What the task asks
What lines below include the string "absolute"? Pick them out and copy them.
════════
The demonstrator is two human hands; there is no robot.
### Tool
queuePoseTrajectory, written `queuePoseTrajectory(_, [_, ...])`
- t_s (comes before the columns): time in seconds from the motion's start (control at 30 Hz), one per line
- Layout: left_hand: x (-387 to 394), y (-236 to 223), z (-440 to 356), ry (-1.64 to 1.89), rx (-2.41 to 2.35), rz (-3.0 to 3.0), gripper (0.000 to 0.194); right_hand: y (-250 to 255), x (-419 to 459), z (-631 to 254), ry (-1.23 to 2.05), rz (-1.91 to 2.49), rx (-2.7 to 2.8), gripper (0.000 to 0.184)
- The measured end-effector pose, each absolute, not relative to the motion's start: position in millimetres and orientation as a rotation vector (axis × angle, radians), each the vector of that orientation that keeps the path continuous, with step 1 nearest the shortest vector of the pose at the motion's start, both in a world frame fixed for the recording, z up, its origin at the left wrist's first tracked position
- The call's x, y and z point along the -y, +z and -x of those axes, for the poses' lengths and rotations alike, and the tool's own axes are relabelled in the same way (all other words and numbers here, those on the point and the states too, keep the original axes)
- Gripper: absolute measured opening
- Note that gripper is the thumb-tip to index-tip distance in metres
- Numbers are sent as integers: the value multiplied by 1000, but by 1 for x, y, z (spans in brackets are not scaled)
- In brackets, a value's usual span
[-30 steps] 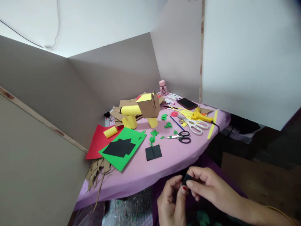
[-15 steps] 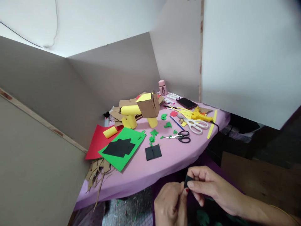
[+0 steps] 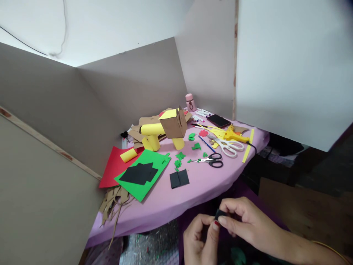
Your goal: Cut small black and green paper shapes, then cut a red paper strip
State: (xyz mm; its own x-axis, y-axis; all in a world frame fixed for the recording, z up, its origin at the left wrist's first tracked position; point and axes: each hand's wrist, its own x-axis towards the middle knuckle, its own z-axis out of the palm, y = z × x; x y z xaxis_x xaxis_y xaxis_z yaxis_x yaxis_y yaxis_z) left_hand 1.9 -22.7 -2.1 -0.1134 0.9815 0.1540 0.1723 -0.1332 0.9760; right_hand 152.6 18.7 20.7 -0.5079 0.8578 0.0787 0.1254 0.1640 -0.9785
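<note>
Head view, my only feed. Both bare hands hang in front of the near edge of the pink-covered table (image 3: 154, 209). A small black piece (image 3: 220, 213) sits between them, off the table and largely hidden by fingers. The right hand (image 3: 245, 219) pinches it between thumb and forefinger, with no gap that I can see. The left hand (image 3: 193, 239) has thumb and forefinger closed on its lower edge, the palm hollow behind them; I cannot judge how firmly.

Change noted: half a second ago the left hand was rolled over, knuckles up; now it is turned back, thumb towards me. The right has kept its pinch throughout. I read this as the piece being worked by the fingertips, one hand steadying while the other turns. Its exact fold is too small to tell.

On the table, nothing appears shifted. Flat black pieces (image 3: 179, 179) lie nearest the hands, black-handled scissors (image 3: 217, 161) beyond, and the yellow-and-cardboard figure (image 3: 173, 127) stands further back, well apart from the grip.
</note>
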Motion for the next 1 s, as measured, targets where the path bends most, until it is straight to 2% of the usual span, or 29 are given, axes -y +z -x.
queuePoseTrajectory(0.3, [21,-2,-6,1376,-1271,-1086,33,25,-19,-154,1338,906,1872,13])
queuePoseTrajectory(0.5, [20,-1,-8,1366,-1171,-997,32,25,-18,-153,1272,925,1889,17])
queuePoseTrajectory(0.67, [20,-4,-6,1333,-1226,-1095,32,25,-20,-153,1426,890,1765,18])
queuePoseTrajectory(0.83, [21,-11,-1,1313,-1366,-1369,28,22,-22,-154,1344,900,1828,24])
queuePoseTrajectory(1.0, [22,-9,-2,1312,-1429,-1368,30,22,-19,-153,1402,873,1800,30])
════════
Solved problem
- The measured end-effector pose, each absolute, not relative to the motion's start: position in millimetres and orientation as a rotation vector (axis × angle, radians), each the vector of that orientation that keeps the path continuous, with step 1 nearest the shortest vector of the pose at the motion's start, both in a world frame fixed for the recording, z up, its origin at the left wrist's first tracked position
- Gripper: absolute measured opening

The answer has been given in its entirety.